春分の夜ともあって近所の者たちが集まっているのであろう。広い庭に何人もの人が出入りしせわしなく動いている。その人たちを如才なく狛犬家の女帝ゴールデンレトリバー種の桃香が指揮を執っている。
門前で勝手に入っていいものか戸惑う三人にもいち早く気づくと手近な人を呼びつけると二、三何かを言いつけて天結達にひらひら手を振るとまた采配に戻る。
「あれは待てということなのかはいれということなのか……。」
「会食の話は通ってるはずだから帰れってことはさすがにないと思うけど?」
「だよねぇ。」
そんな娘たちの会話はすぐに遮られた。
「お待たせしました。庭は近所の者が出入りして落ち着かないので道場に。」
「道場ですか?」
「予定していた人数より大幅に増えて応接室では入りきれなくなった。すまない。」
「それは構わないんですけど。」
思わず二人を視れば両名とも肩をすくめる。
「大方父上と麗のおじい様が飛び入り参加してその護衛もってなったから入りきらなかったのね。」
「それだけでもないが……。まぁ、見ればわかる。だが先に誤らせて欲しい。こんなことになるとは思っていなかったんだ。すまない。」
「はぁ。」
何とも要領を得ずに案内されるまま道場に足を踏み入れることとなった。
今まさにここである。
土間の道場には篝火が規則的に並べられ、ほの暗く照らされた向こうは以前家族が集ってモデルとなった場所。

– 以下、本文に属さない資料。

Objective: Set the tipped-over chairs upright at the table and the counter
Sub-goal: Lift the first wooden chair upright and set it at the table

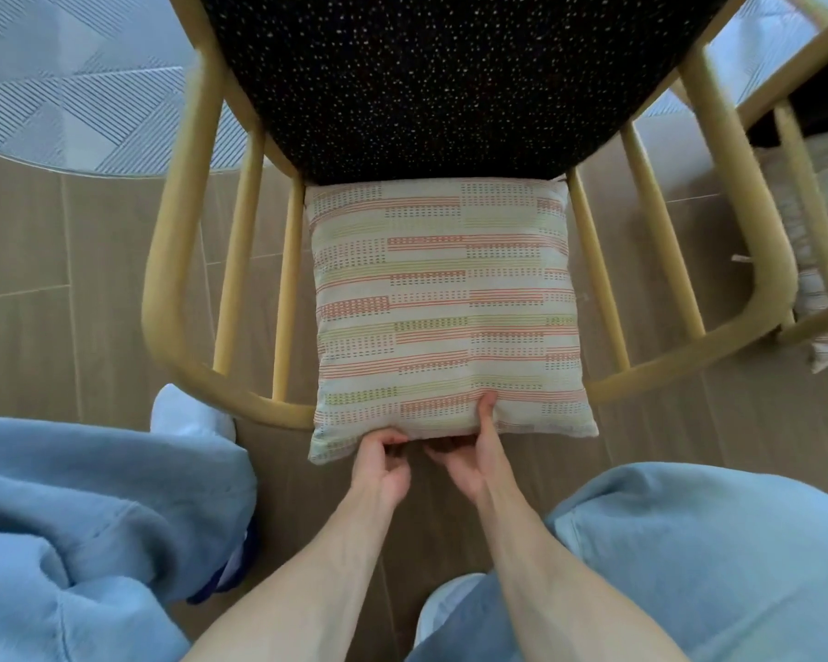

その一段上がった板間に長机が置かれて、威厳たっぷりに七人の男が着座している。さらにその後ろには側付きだか護衛だかが直立不動で立っている。
それはさながら……。
(圧迫面接ですかね!?)
と、叫び出さなかった天結は自分をほめたかった。
(聞いて無い聞いて無い。なんでこんなことになってるんだか。)
アウェイ感が半端ない。
「椿と麗はこちらに。」
威厳あるその声に二人は眉を下げつつこそっと天結に追い抜きざま声をかけた。
「大丈夫だから。」
「いざとなったら私たちがぶっ飛ばすからぁ。」
ぽん、と肩までたたかれたもののぶっ飛ばしたら話が余計こじれるのでは?と何処か他人事のように考えたことで自分が落ち着いていたのだと気づく。
「狛犬東郷藤右衛門、そなたもこちらに。」
「必要ありません。私はこちらで結構です。」
わざわざフルネームで呼ぶということは公式な場だと言いたいのだろう。本来なら藤右衛門は殺魔側のはずだ。それなのに頑として動こうとはしない。
「なんで……。」
他に聞こえないようにぽつりと見上げれば、ただ篝火に照らされた柔らかな笑みだけが返ってきて、思わず天結はその顔に呼吸することすら忘れて見入ってしまった。